Ad incidere però sui dati relativi alla disoccupazione straniera vi è la soglia di povertà nella quale, sempre secondo le fonti del precedente governo presieduto da Mario Draghi, gli immigrati rientrano. Come dimostra un approfondimento curato dall’Istat per il XII Rapporto Annuale. Il 30,6% delle famiglie di soli stranieri (dato in crescita di quasi 4 punti rispetto al 2020) è in una condizione di “povertà assoluta”, contro il 5,7% registrato tra le famiglie di soli italiani. Le famiglie con stranieri, pur rappresentando solo il 9% delle famiglie in Italia, pesano per il 31,3% sul totale delle famiglie povere. Detto questo; negli ultimi anni, quelli a direzione PD, 5 Stelle e governi tecnici, il sistema dell’assistenzialismo italiano ha subito non poche accelerazioni. Virando bruscamente verso assistenzialismo e accoglienza agli immigrati per “risolvere” la crisi economica, i precedenti governi Italiani hanno battuto cassa dalla Ue per fronteggiare il pericolo “povertà”. Tra le fasce più “povere” presenti sul suolo nazionale, insieme a poveri reali e “nomadi”, vi sono certamente anche centinaia di migliaia di immigrati. Per loro, il sostegno sotto forma di assegno sociale ammonta a un importo annuo pari a € 5.983,64 (dati 2021). Se tale importo di € 460,28 mensili riguarda i soli soggetti non coniugati, per le coppie la cifra sale del doppio, quindi € 11.967,28. Quasi mille euro mensili e dodicimila euro all’anno. Adesso proviamo però a moltiplicare tutti questi soldi pubblici per un terzo di sei milioni di stranieri e scopriremo cifre da capogiro sul nostro sistema sociale, altro che risorse!
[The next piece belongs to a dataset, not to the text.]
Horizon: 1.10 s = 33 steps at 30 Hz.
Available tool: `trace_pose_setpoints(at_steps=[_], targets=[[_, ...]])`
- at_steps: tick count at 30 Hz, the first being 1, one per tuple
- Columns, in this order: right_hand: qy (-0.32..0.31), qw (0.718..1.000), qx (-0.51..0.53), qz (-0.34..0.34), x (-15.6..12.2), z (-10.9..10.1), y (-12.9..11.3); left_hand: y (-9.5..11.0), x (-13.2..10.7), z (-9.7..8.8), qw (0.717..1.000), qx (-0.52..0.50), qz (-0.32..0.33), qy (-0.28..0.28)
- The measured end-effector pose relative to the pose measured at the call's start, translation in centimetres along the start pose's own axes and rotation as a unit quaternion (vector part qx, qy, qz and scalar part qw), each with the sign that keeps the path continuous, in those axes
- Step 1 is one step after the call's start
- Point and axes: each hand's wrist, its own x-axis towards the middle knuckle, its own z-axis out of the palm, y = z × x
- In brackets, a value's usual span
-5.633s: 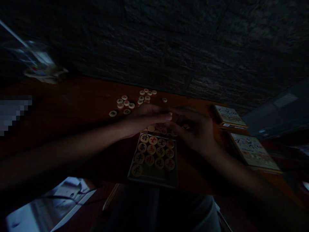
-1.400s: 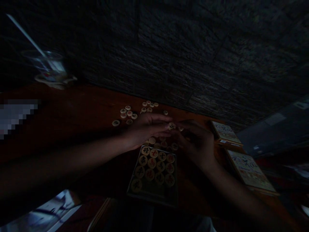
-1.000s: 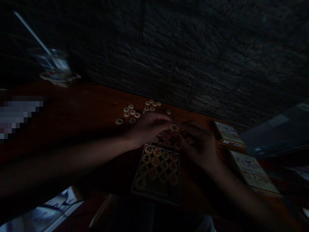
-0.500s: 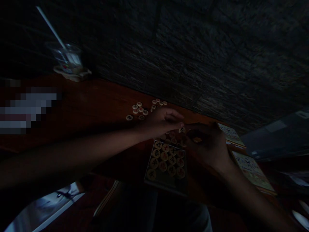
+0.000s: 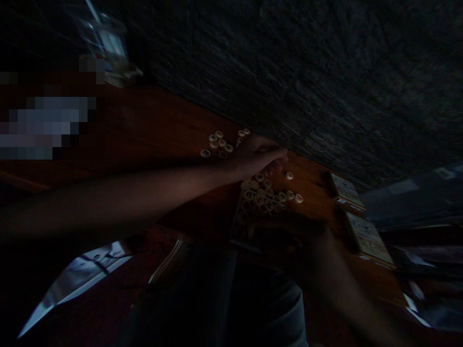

Reddito di cittadinanza agli stranieri

Abbiamo accennato prima a parte dei danni compiuti dai precedenti governi tinti di rossofuxia e pentastellati; arriviamo dunque al tanto dibattuto reddito di cittadinanza. Principale battaglia del Movimento 5 Stelle, soprattutto nell’ultimo periodo di crollo elettorale, il reddito di cittadinanza è stato allargato anche agli stranieri. Essi possono richiedere il reddito di cittadinanza se si trovano in una di queste condizioni: sono familiari di un cittadino italiano o dell’Unione Europea, titolari del diritto di soggiorno o del diritto di soggiorno permanente. A gennaio 2023, i percettori del reddito di cittadinanza e di pensione di cittadinanza erano 2,20 milioni di cittadini italiani e 201 mila cittadini extra comunitari con permesso di soggiorno Ue, 84 mila cittadini europei, 3600 familiari delle precedenti categorie o titolari di permesso di protezione internazionale. Parliamo di oltre 8 miliardi di euro stanziati, dei quali una parte finisce a trecentomila stranieri, oltre che ai soliti “furbi” del lavoro nero. Il numero delle persone beneficiarie del reddito di cittadinanza, comunque, quest’anno ha subito un forte calo rispetto agli anni precedenti, anche per determinati paletti messi dal nuovo governo e una seppur lenta ripresa economica nazionale.

Ad aver bisogno di manodopera straniera non è l’Italia ma la sinistra

In tutto questo spendi e spandi all’italiana, non dobbiamo però scordarci delle esorbitanti cifre che si investono annualmente nelle strutture di accoglienza; fabbriche di caritatevoli dipendenti ben pagati che gravitano intorno alla galassia dell’associazionismo catto-progressista. Se anni fa fecero scalpore i 15 euro al giorno regalati ai “profughi”, oggi sembra non interessare che cooperative, Ong, onlus e privati percepiscano oltre 30 euro al giorno per ospitare gli stessi. A questi poi andrebbero aggiunti milioni di euro che Stato, regioni e comuni investono annualmente per sostenere il fruttuoso sistema di accoglienza. Ecco forse a cosa si riferisce la sinistra quando parla di risorse e manodopera: Migliaia di nuovi posti di lavoro per sodali e futuri elettori da iscrivere nella macchinosa rete del clientelismo progressista.

No, non è l’Italia ad aver bisogno di manodopera straniera, siete voi che necessitate di fondi e schiavi per mantenere la tremenda ingordigia del mostro che avete generato.